El librillo de Disco escultura imita un folio judicial, con un sello que reza “Juzgado de Los Invisibles”. Uno de los testimonios recogidos en el expediente pertenece a un periodista que realizó una nota a bordo de uno de los ómnibus fletados para ir a Obras, poco antes de Cromañón, donde un integrante de una barra de seguidores bautizada Los Invisibles le contó cómo arreglaban con Argañaraz el ingreso de bengalas por izquierda dos días antes del show, para eludir los controles. Quizás el expediente incluye también la entrevista realizada en octubre de 2004 por la revista Si se calla el cantor, donde Fontanet señala que prefiere tocar en Cromañón porque allí la organización corre por cuenta del grupo y no hay que tomarse tanto trabajo para armar la fiesta.

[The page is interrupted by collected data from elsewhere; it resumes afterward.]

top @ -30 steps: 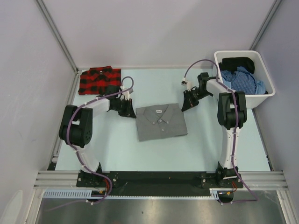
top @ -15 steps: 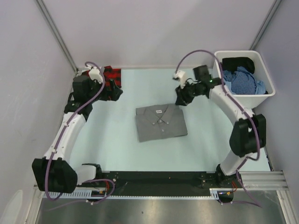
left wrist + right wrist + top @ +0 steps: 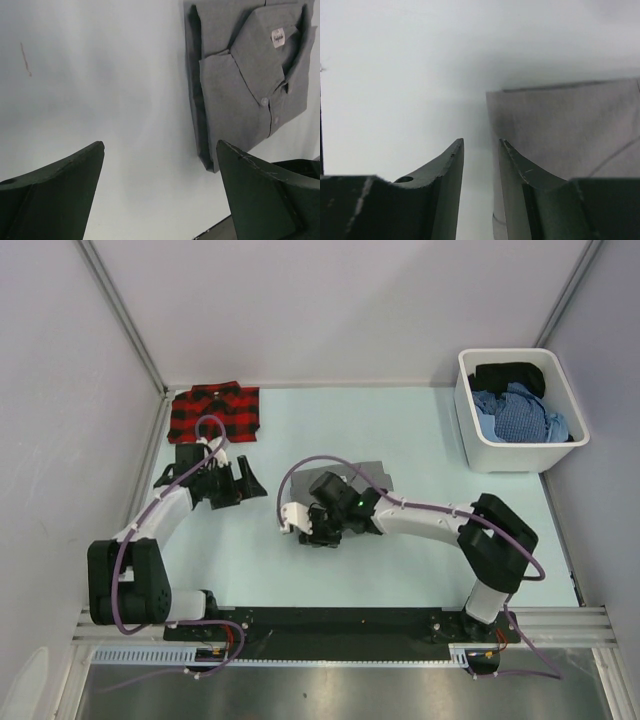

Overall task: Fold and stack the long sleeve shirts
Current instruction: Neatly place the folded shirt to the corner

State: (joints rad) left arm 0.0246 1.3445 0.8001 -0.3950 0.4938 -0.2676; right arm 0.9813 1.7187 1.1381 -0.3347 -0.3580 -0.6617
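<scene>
The grey long sleeve shirt lies folded mid-table, mostly hidden under my right arm. In the left wrist view the grey shirt shows its collar, buttons and white neck label. The red-and-black plaid shirt lies folded at the far left corner. My left gripper is wide open over bare table, left of the grey shirt, and the left gripper holds nothing. My right gripper hangs at the grey shirt's left edge. Its jaws stand slightly apart astride the edge of the grey shirt, with nothing pinched.
A white bin stands at the far right with blue clothes and a black garment in it. Grey walls close in the table on three sides.
My left arm drew back from the plaid shirt to the table's left middle, and its gripper opened. My right arm swung from the far right across the grey shirt to its left edge.
</scene>
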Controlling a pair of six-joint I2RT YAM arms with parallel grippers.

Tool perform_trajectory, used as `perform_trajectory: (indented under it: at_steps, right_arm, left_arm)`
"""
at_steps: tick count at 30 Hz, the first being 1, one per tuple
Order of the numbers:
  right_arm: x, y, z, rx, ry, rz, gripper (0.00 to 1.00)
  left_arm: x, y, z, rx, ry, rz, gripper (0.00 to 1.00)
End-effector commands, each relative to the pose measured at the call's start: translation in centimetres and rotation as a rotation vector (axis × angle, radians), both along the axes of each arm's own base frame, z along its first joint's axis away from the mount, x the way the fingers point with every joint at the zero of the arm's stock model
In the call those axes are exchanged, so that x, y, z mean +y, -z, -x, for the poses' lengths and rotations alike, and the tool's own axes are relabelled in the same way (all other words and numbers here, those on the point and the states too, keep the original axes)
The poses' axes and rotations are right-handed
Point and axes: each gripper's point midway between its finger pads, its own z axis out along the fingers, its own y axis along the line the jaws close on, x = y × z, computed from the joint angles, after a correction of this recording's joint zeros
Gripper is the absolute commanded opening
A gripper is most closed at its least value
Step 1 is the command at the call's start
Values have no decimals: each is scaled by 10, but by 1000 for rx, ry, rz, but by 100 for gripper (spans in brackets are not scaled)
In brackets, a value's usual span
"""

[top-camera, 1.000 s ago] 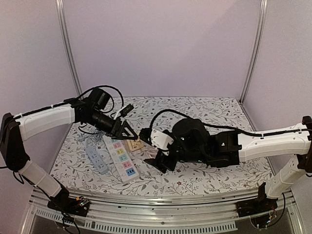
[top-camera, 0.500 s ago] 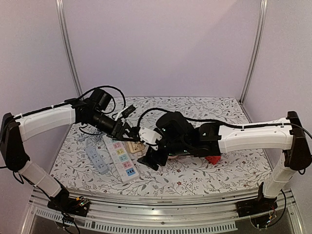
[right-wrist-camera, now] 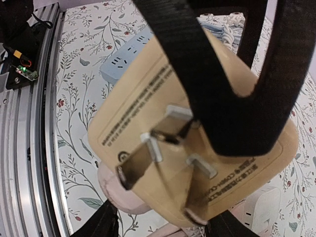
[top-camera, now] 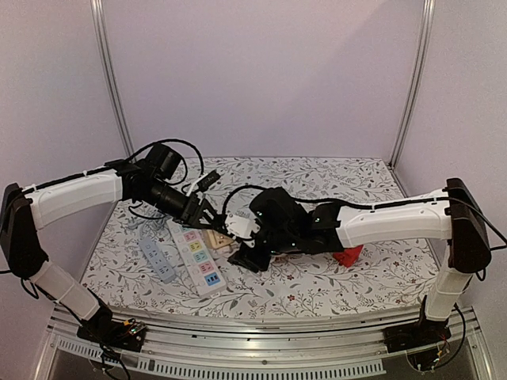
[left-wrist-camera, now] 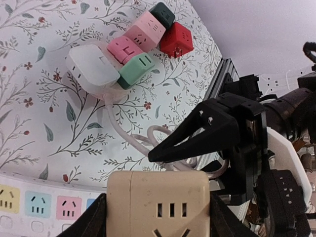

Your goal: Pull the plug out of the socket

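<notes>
A beige cube socket (left-wrist-camera: 158, 202) sits between my left gripper's (left-wrist-camera: 158, 219) fingers, shut on its sides; in the top view it is left of centre (top-camera: 218, 236). In the right wrist view its pronged face (right-wrist-camera: 187, 148) fills the frame, crossed by a black left finger (right-wrist-camera: 217, 74). Below it a pale pink plug (right-wrist-camera: 118, 195) sticks out of the socket, and my right gripper (right-wrist-camera: 163, 224) has a finger against each side of it. A pinkish cable (left-wrist-camera: 131, 136) loops away from the plug. The right gripper's dark fingers (left-wrist-camera: 197, 133) show just beyond the cube.
A white power strip (top-camera: 198, 253) with coloured outlets and a grey strip (top-camera: 156, 257) lie left of the grippers. A red cube (top-camera: 346, 255) sits by the right arm. A cluster of pink, green, red and white cube adapters (left-wrist-camera: 138, 44) lies further out. A metal rail (right-wrist-camera: 29, 163) runs along the table edge.
My right arm has swung left up to the beige socket; its jaws widened, then narrowed round the pink plug. The left arm has held still with the socket.
</notes>
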Motion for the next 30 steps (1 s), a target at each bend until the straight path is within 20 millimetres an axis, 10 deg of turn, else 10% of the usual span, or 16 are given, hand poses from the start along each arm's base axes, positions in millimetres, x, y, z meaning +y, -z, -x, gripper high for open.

Hay evidentes contradicciones entre el historial del grupo pre-Cromañón y el discurso que intentaron imponer después de la tragedia, negando todo aquello que antes sostenían y hacían y que, por ignorancia, descuido, desidia, inconsciencia o como quiera llamarse, contribuyó a que sucediera lo que sucedió. Quizás en esas contradicciones, que el juicio debería poner a la luz, se fundan los entredichos de los integrantes del grupo entre sí y con sus abogados: hoy por hoy no está claro quién representa a quién, y Argañaraz, distanciado del grupo, lleva su estrategia con su propio abogado. En todo este tiempo, los integrantes, sus abogados y el núcleo duro de sus fans enarbolaron una y otra vez el “derecho a trabajar” de Callejeros. Es cierto que, estando en libertad y sin peligro de fuga, la banda no tiene por qué autolimitarse. Pero hasta Chabán, ese demonio unidimensional, dedica en su discurso cierta cuota de respeto y sensibilidad hacia las víctimas, cuota que cuesta encontrar en un producto como Disco escultura, o en la actitud arrogante con la que Fontanet se planta en los escenarios del interior, desde aquel desafortunado y revanchista “chúpenla, por caretas” dedicado a quienes piensan que deberían hacerse cargo.
Se hace difícil predecir un panorama de lo que será el juicio de Cromañón. Hay demasiado dolor, demasiadas pasiones involucradas, demasiadas palabras, demasiada muerte.
Pero unos salen a tocar, y graban un disco en el que cantan que “Los testigos falsos de la injusticia ya la van a pagar”. Otros arrastran la pesada carga de sentirse muertos.